Xp Documentary Pitch

The pitch for the XpDocumentary should be something that prompts someone to ask more about the project.

The draft pitch:

"A documentary film being shaped by the XP community"

The way software gets created is constantly maturing. At the forefront of technique and discipline is eXtreme Programming. It's about balancing the desired goal with details necessary for getting there.

This documentary explores eXtreme Programming through perspectives from executive officers concerned over the bottom line, engineering management keeping projects on schedule and within budget, software developers in the trenches and customers getting products they expect.

Rather than being a tutorial, this is to inform a non-technical and technical audience of executives and stock analysts, managers and contract agencies, engineers and support staff, plus customers and the interested public. Developers interested in or already utilizing eXtreme Programming should gain new insight.

The subject is treated objectively. Advocates and experts within the eXtreme Programming community as well as their counterparts practicing other methodologies present views and material.

It has yet to become mainstream. Right now, it's cutting-edge. Although considered successful by many, critics still have valuable contributions to make.


Feedback:

For those who saw the very first draft, note that references to MetaphorsForNontechnicalAudience have been removed. --DanielPezely

Either in the pitch or in the previews (commercial announcements for the show), or in the introduction of the show, there probably needs to be something to the effect of, "No, we're not talking about Microsoft's XP, but eXtreme Programming."
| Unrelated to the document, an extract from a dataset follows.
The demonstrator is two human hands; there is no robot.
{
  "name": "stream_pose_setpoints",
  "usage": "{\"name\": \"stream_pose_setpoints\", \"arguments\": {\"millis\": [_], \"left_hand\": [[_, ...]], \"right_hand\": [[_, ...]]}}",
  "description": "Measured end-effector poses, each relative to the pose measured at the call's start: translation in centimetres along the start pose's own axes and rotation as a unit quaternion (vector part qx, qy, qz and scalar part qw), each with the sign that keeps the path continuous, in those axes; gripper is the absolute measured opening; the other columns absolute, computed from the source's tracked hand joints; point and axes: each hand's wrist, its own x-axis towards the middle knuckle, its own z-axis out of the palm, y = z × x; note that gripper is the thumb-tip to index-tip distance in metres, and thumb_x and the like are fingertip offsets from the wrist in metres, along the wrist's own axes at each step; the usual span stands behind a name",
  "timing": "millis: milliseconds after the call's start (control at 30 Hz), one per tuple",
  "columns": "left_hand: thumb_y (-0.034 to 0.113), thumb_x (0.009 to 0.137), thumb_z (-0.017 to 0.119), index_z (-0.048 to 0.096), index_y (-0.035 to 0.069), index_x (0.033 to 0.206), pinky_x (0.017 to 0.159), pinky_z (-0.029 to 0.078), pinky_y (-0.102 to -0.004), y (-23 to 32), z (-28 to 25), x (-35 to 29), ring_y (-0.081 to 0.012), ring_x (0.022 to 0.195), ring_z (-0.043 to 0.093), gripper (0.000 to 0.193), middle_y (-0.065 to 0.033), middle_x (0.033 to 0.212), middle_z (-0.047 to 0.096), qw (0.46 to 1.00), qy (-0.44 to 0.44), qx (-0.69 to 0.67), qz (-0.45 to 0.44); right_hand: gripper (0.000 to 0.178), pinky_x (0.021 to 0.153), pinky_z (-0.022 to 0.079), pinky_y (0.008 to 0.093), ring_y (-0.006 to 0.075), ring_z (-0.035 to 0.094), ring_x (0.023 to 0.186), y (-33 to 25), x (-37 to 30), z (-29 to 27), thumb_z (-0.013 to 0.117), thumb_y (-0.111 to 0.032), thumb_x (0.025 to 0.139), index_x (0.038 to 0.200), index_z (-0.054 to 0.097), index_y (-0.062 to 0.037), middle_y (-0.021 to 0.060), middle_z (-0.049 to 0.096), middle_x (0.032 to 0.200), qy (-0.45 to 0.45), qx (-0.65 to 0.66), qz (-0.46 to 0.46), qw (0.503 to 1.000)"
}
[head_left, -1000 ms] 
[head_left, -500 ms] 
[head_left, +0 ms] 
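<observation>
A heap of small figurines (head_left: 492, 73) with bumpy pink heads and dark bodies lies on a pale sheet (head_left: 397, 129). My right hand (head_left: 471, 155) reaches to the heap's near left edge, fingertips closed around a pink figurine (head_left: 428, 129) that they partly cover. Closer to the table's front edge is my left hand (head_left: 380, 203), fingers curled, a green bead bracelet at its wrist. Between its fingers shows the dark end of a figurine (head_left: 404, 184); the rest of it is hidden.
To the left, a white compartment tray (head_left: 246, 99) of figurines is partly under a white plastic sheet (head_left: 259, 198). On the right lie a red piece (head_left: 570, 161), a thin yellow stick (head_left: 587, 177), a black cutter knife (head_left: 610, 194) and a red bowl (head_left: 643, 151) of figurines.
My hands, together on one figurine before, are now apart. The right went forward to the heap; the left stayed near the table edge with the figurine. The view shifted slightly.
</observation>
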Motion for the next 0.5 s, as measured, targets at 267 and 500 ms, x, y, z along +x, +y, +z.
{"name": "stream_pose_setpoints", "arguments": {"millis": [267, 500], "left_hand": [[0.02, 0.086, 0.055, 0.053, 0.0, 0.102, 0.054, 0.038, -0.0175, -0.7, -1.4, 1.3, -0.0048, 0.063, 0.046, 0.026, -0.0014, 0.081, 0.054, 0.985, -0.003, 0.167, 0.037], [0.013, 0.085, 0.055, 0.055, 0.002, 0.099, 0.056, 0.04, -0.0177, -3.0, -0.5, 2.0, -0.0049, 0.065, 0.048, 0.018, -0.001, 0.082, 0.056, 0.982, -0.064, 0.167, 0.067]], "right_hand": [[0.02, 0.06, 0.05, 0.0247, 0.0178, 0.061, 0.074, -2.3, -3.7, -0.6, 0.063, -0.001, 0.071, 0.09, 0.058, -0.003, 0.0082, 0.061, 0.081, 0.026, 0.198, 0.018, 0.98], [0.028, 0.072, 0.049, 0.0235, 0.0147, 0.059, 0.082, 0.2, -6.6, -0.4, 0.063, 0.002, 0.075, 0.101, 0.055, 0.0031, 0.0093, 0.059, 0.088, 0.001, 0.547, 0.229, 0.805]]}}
It's about balancing the desired goal with details necessary for getting there.

How about: It's about balancing the FourVariables, time, cost, quality, and scope.

Well, maybe that's not an improvement, but 'balancing the desired goal with details necessary for getting there' doesn't work. It's a mixed metphor for one thing. It's vague for another.

This documentary explores eXtreme Programming through perspectives from executive officers concerned over the bottom line, engineering management keeping projects on schedule and within budget, software developers in the trenches and customers getting products they expect.

... to ...

This documentary explores eXtreme Programming through perspectives from the executive officers concerned over the bottom line, to the engineering management keeping projects on schedule and within budget, to the software developers in the trenches, and finally to the customers getting products they expect.

Maybe calling it a 'backgrounder' or 'background piece', to contrast it against being a tutorial.


As a lead-in for the general audience, this might begin the introduction:

Software is practically everywhere in the modern world: computers controlling your automobile engine, connecting telephone calls, synchronizing traffic lights along an avenue, offering interactivity to CD and DVD players, ensuring accuracy of a hospital's life support equipment and printing your payroll checks-- nearly everyone in developed nations is effected by software. The quality of software is determined by how it gets planned and created.